Kamala Harris falls for an old prank

Pool is careful to note that we don't know when the prank occurred—before Kamala Harris was officially picked for VP or after. Pool also notes that Harris looks bad either way: she's on audio accepting damning information about her opponent from foreign sources. Not very patriotic, Kamala! And worse than anything Trump and his team have been accused of.

a professional lock-picker gets challenged

The results of this challenge are hilarious:

whips and chains? oh, you cad! but how about a chain-whip?


This needs to be tested on the sort of ballistics-gel dummy they use on "Fight Science"—one with bone and organ analogues to give us a slightly more realistic idea of the damage such a weapon could cause.

Sunday, August 23, 2020

Tim re: Rose, Tucker re: shitholes

Here's Tim Pool's commentary on Rose McGowan's very angry tweet (remember?):

Tim now seems more comfortable talking about his intention to vote for Trump, but here, he also defends the rights of those who wish to walk away from left-Dem politics without necessarily becoming conservative or explicitly Republican. I agree.

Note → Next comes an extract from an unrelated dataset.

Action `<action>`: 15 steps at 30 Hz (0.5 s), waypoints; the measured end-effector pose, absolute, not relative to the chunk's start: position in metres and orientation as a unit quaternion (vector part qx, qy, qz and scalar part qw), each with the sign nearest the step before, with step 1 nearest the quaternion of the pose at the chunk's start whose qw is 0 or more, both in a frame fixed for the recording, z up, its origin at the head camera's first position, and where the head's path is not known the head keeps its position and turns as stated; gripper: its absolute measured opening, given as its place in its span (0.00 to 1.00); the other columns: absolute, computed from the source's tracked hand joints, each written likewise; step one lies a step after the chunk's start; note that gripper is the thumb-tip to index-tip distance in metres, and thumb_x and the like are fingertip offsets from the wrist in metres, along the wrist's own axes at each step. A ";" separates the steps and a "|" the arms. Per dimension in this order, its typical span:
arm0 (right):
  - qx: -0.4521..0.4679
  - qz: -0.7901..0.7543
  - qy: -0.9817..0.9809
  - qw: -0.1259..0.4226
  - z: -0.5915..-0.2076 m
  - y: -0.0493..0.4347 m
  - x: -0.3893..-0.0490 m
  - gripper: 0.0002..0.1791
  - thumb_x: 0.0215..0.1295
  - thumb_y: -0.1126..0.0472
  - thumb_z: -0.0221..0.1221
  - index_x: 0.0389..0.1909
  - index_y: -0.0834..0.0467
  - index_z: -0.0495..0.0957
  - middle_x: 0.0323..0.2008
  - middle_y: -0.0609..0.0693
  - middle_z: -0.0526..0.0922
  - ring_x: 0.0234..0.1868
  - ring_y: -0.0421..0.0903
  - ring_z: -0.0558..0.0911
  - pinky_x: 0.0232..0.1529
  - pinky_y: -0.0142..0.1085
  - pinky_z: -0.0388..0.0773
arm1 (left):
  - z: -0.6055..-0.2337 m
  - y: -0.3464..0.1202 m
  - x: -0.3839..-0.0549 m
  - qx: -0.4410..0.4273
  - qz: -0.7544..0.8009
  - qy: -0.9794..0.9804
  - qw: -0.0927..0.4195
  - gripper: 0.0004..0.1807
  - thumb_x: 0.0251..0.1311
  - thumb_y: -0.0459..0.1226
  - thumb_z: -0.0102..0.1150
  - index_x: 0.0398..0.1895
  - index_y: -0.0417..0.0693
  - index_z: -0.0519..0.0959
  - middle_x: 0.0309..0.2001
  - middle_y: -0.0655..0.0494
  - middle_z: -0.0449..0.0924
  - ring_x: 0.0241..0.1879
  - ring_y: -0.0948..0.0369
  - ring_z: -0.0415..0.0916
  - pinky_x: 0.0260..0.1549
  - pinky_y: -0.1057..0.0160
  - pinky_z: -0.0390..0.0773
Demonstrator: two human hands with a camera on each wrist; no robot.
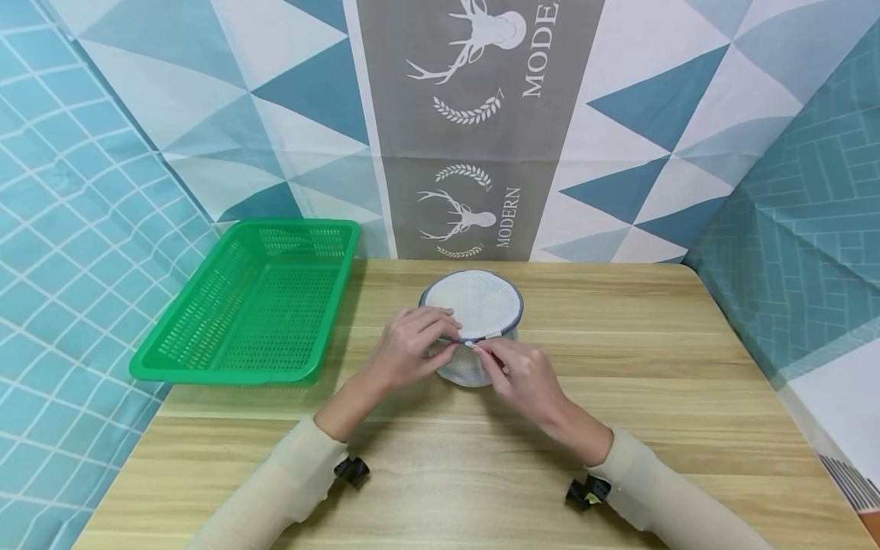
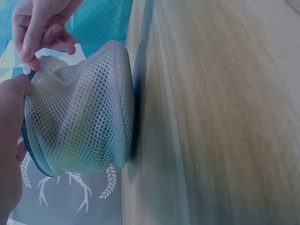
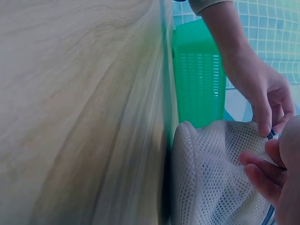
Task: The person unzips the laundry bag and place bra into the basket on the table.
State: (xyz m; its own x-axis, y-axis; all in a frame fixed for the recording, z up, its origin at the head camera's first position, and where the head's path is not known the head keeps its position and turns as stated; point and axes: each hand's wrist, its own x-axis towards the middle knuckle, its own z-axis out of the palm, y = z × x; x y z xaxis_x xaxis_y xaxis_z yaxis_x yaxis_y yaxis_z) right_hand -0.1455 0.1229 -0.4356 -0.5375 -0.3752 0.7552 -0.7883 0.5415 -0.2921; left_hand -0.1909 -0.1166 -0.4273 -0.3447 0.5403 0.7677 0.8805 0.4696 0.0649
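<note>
A round white mesh laundry bag with a dark blue zipper edge stands upright on the table, its sides creased in the left wrist view. My left hand pinches the bag's top rim at the near left, thumb below and fingers over the edge. Right beside it, my right hand pinches the small white zipper pull at the front of the rim. In the right wrist view the mesh side bulges below both hands, and my right fingers partly hide the pull.
A green plastic basket with slotted walls stands at the table's left. The wooden table meets a patterned cloth backdrop at the back. Blue patterned sheets hang on both sides.
</note>
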 end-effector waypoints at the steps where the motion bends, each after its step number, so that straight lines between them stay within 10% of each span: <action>1: 0.357 0.318 -0.817 0.323 -0.436 0.123 -0.145 0.00 0.70 0.71 0.72 0.38 0.65 0.90 0.32 0.53 0.95 0.24 0.37 0.83 0.25 0.25 0.79 | -0.427 -0.116 -0.191 -0.455 -0.244 -0.782 0.349 0.13 0.54 0.32 0.83 0.39 0.50 0.87 0.46 0.55 0.96 0.55 0.51 0.94 0.42 0.56 0.86; 15: 0.356 0.315 -0.816 0.330 -0.442 0.126 -0.147 0.06 0.64 0.74 0.73 0.40 0.64 0.91 0.34 0.54 0.96 0.26 0.40 0.87 0.27 0.30 0.82 | -0.428 -0.119 -0.189 -0.456 -0.241 -0.788 0.336 0.10 0.58 0.33 0.79 0.39 0.50 0.86 0.46 0.54 0.96 0.55 0.51 0.94 0.41 0.56 0.86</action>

I don't normally watch anything involving Fox News talking head Tucker Carlson, but in the video below, he dismantles the hypocritical rhetoric that came out of the Democrat National Convention, and he eventually focuses directly on the issue of what has happened to big cities that have long been under Democrat management:

And once again, here's Kim Klacik (remember her?):

swell. marvelous.

Another typhoon is headed toward the Korean peninsula.

Typhoon Bavi, formed off the east coast of Taiwan, is expected to hit the Korean Peninsula on Thursday, the national weather agency said Saturday.

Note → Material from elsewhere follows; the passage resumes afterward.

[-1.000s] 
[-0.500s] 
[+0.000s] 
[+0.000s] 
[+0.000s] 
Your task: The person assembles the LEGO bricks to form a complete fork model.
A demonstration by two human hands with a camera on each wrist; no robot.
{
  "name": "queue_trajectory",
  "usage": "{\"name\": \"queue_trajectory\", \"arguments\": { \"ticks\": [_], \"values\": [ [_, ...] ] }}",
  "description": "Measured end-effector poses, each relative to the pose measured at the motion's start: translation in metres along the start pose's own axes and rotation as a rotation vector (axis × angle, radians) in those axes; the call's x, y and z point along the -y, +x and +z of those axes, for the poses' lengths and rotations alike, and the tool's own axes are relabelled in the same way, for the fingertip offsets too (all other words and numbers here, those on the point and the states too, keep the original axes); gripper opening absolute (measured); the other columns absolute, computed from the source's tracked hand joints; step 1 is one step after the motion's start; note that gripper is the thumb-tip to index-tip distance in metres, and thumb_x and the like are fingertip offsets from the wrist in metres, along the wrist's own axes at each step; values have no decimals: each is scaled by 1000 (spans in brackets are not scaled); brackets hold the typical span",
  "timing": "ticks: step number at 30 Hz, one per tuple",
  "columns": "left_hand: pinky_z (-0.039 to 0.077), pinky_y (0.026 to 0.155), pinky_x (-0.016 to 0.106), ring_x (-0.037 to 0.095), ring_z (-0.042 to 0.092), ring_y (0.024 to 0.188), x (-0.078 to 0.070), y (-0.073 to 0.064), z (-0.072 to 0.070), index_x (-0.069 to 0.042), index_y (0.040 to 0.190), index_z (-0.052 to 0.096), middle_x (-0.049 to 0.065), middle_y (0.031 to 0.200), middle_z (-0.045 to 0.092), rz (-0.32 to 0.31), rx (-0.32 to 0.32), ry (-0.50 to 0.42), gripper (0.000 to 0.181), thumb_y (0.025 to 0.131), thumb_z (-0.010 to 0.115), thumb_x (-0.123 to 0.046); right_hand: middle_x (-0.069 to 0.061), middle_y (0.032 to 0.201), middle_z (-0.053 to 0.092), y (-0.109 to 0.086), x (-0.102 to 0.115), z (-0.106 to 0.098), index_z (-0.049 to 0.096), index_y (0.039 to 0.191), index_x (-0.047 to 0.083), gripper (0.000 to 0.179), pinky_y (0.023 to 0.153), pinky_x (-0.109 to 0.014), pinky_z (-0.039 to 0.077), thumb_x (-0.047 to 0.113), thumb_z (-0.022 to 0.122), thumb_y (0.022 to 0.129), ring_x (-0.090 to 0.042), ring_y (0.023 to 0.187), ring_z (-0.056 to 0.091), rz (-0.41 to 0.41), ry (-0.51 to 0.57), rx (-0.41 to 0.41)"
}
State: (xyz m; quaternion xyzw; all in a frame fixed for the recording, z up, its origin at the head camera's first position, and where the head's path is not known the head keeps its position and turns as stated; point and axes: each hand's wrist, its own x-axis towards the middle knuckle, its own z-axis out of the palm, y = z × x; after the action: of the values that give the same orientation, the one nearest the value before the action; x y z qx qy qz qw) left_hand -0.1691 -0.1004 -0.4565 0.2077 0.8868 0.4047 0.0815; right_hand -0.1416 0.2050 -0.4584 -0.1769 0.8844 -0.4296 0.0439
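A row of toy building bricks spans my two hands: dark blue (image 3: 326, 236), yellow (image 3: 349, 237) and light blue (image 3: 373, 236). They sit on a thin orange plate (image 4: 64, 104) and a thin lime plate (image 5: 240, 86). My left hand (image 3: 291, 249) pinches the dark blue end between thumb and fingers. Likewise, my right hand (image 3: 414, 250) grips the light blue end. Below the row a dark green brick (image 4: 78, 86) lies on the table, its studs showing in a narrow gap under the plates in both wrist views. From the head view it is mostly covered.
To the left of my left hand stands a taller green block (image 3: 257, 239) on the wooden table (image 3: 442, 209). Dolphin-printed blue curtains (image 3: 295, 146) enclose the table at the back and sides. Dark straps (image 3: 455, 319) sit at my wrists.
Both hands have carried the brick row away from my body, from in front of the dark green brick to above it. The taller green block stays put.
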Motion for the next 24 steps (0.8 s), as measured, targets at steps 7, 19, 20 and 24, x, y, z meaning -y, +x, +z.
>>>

The Korea Meteorological Administration said the season’s 8th tropical storm is moving northwest towards the peninsula at a speed of 28 kilometers per hour and forecast to make landfall on Thursday after passing through the southern island of Jeju.

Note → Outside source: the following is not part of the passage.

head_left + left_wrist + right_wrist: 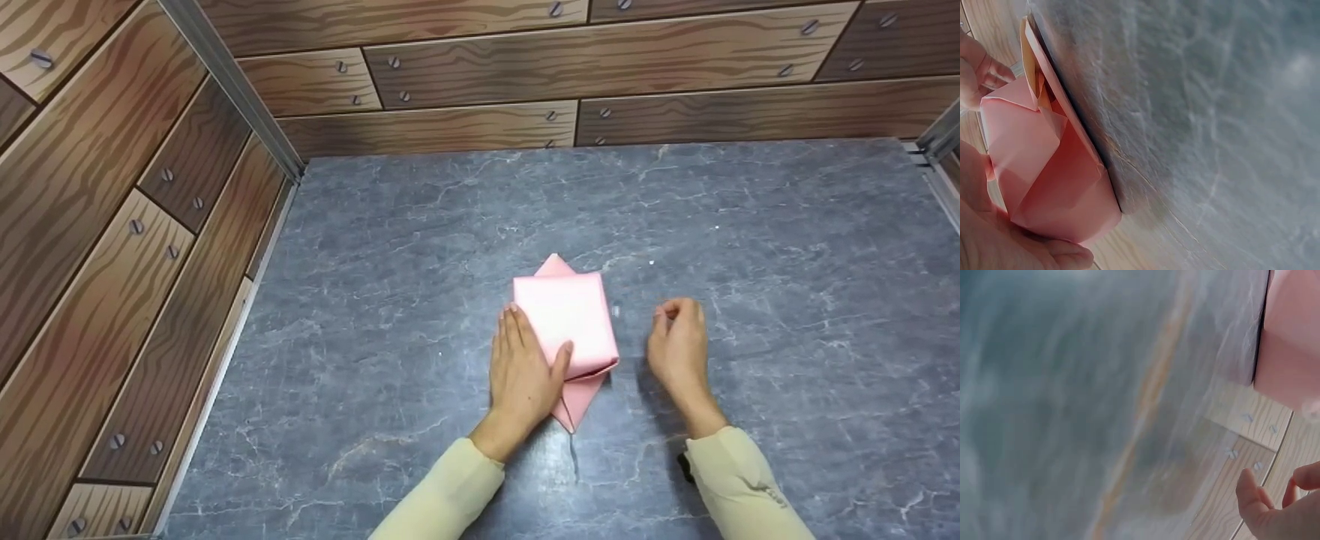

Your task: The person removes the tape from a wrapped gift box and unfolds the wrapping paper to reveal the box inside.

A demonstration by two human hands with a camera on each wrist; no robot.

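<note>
A box wrapped in pink paper (564, 319) lies on the grey marbled table, with a pointed paper flap sticking out at its far end and another at its near end. In the left wrist view, the near end of the pink paper (1064, 174) shows folded corners and a gap between layers. My left hand (521, 379) rests against the box's left side, fingers straight along the edge and thumb on top. To the right of the box, apart from it, my right hand (679, 345) hangs with loosely curled fingers. Nothing shows between its fingers (1249, 498) in the right wrist view.
Wood-patterned panels stand along the back (480, 79) and left side (172, 247) of the table (375, 300). Small white specks lie on the surface near the box. Metal rails (240, 90) run along the corners.
</note>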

I'm going to guess that the typhoon will expend much of its energy as it rakes past Japan's tail and over Jeju Island. Here in Seoul, we might get more angry rains, but little else. Or so I'm betting. Historically, typhoons approach Korea from somewhere south. In many cases, Japan acts as an enormous baffle that greatly weakens any system heading for Korea from the southeast. But even storms that manage not to hit Japan rarely do much damage to Seoul: it's the southern part of South Korea that, more often than not, suffers the most. I'll be watching la météo for the next few days, but I can't say I'm too worried.

and one more #WalkAway story

The #WalkAway movement isn't just for gay folks like Brandon Straka or for black folks like [the several dozen names I have collected in my #WalkAway/Black Conservatives playlist on YouTube]. It's for the normies, too.

Just try to ignore and/or forgive the incessant lip-smacking noises he makes.

#WalkAway stories

Brandon Straka (whose surname is apparently supposed to be pronounced "strahk") is the founder of the #WalkAway movement. What "walking away" means depends on the walker. For people like Brandon, walking away meant leaving the Democrat party and eventually becoming a Trump supporter. Keri Smith thinks of herself as a "classical" liberal, but she also walked away from the lib-Dem side of the aisle to become a Trump supporter. For many black folks, walking away has been linked to the powerful metaphor of "the plantation," i.e., the mental slavery associated with marching in lockstep with the liberal-leftist-Democratic machine. Walking away from that is like leaving the plantation, leaving mental slavery. Below is the young, smart, self-possessed Sidni Standard (I'm pretty sure that's her online moniker, not her real name), talking about her own #WalkAway experience. It's worth a listen:

And here's the man himself, Brandon Straka, sitting down with Tim Pool:

Many on the left are trying to paint the #WalkAway movement as little more than a rabble or a myth—something insignificant. This is just more evidence of the left's detachment from reality. The movement is huge, and it's only gaining momentum. Ignore it at your peril.


Time for another "shithole" video by Paul Joseph Watson. His target this time: New York City.

De Blasio and Cuomo really are off in a fantasy world, aren't they.